WHAT YOU SHOULD DO:
Omitting all images, set down every line below exactly as it appears.
*** DATA SECTION ***
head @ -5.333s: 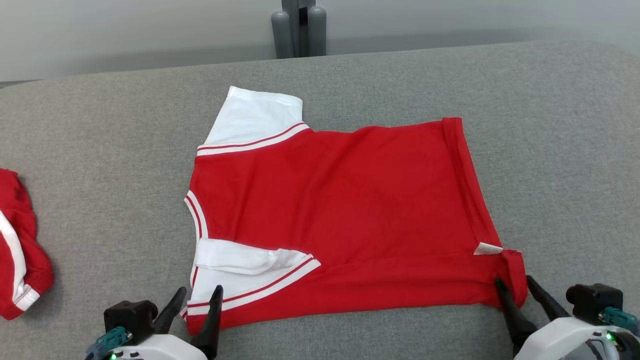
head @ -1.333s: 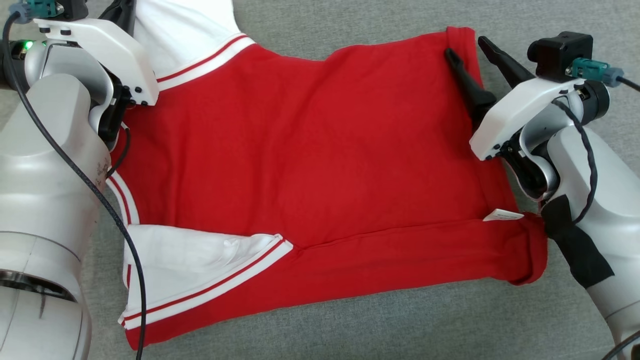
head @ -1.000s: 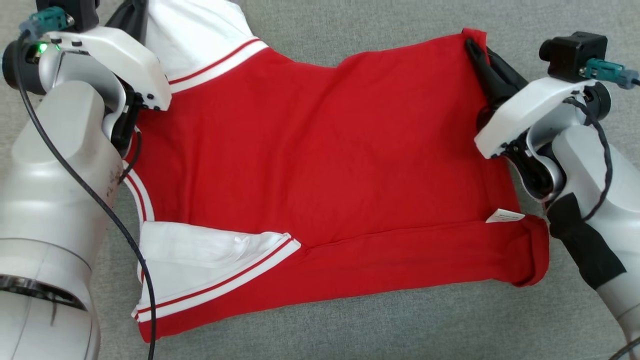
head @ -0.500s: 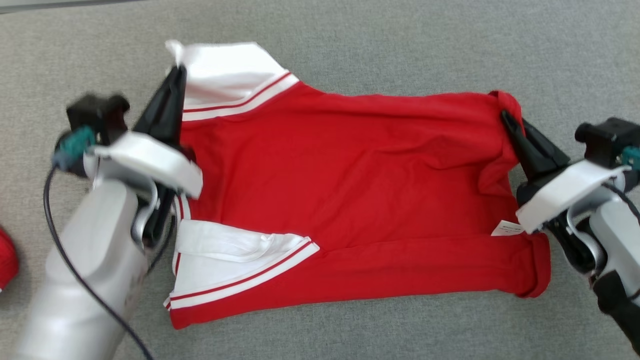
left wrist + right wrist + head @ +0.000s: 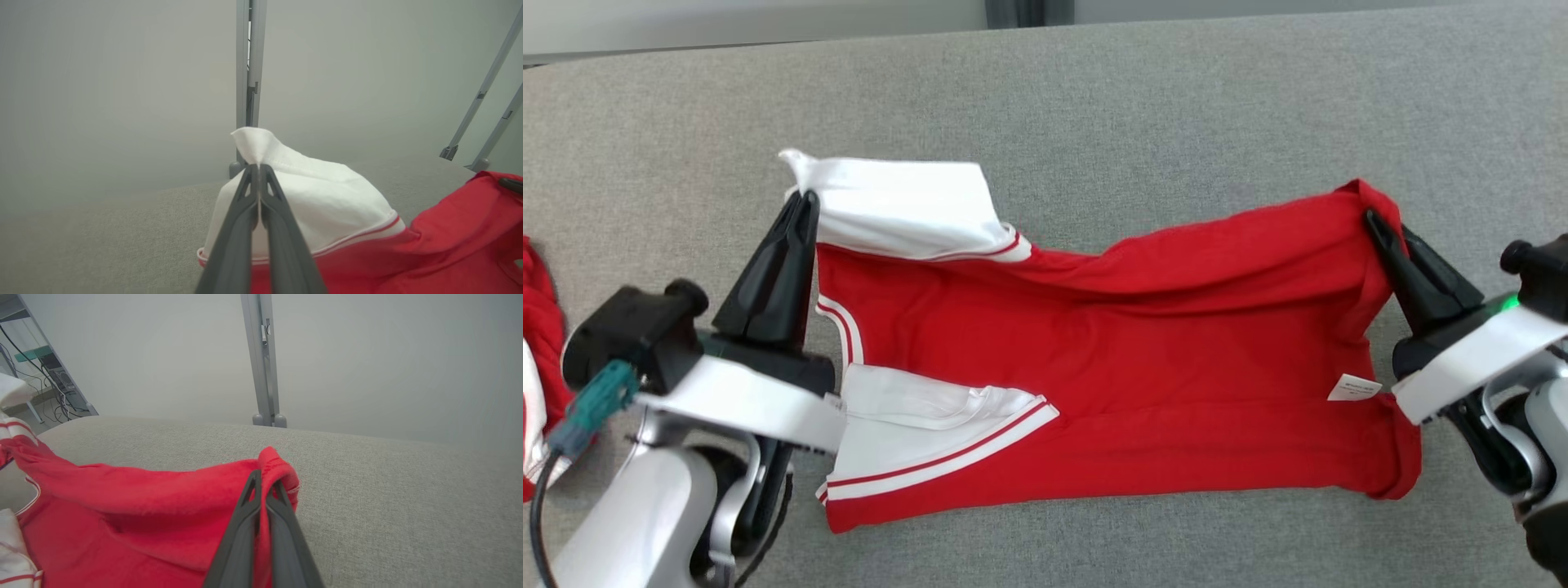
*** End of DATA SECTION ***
RESPONSE BELOW:
head @ -5.333s: 
head @ -1.333s: 
head @ -1.000s: 
head @ -0.500s: 
left wrist + right wrist + head @ +0.000s: 

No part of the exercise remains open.